### Activity
From the line containing "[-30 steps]" through the last line of the material, copy every line exactly, both ends inclusive; do not copy pictures.

### Exercise data
◆ ◆ ◆ ◆ ◆ ◆ ◆

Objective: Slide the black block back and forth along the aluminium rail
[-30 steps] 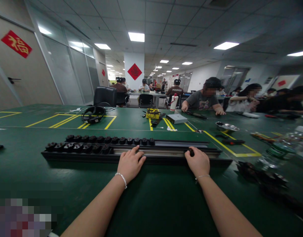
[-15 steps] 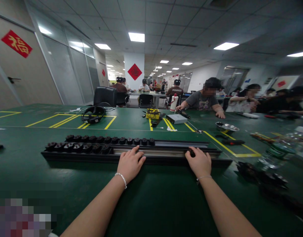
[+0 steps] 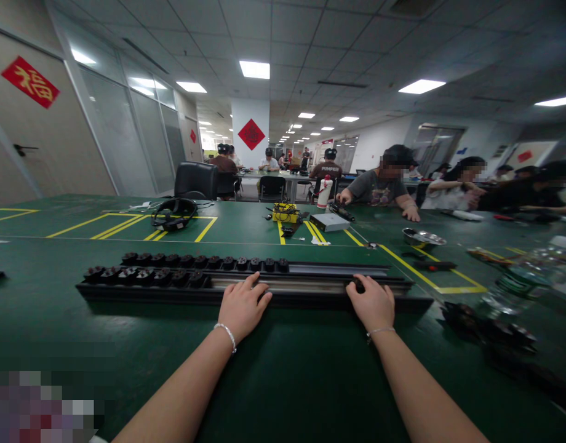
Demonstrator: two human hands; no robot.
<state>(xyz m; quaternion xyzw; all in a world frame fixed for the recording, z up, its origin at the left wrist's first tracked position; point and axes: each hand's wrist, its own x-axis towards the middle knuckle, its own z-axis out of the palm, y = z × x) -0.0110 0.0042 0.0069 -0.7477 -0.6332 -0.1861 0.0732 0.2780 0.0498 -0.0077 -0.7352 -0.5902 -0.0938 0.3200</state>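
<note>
With fingers loosely spread, the left hand (image 3: 243,303) should steady the rail (image 3: 306,285); at its three o'clock, the right hand (image 3: 371,301), pinching a black piece (image 3: 358,285), should keep it square.

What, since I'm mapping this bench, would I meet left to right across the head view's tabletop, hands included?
Black headset, left hand, yellow object, right hand, metal bowl, clear plastic bottle.

left front-row modules (image 3: 145,277): 7 | back-row modules (image 3: 200,261): 12 | bracelets (image 3: 226,338): 2
</note>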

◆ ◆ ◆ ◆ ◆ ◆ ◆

### Problem solution
[-30 steps] 
[-15 steps] 
[+0 steps] 
Demonstrator: two human hands; no robot.
<state>(xyz m; quaternion xyzw; all in a world frame fixed for the recording, z up, its origin at the left wrist's first tracked position; point and axes: each hand's wrist, its own x-axis towards the middle knuckle, its own z-axis out of the palm, y = z × x) -0.0110 0.0042 0.0069 -0.7477 -0.6332 -0.1861 0.0732 0.2780 0.0498 -0.0077 -0.7352 -0.5902 -0.0938 0.3200</state>
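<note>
With fingers loosely spread, the left hand (image 3: 243,303) should steady the rail (image 3: 306,285); at its three o'clock, the right hand (image 3: 371,301), pinching a black piece (image 3: 358,285), should keep it square.

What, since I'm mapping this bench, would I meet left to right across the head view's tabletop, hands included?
Black headset, left hand, yellow object, right hand, metal bowl, clear plastic bottle.

left front-row modules (image 3: 145,277): 7 | back-row modules (image 3: 200,261): 12 | bracelets (image 3: 226,338): 2
</note>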

Work on this exercise is finished.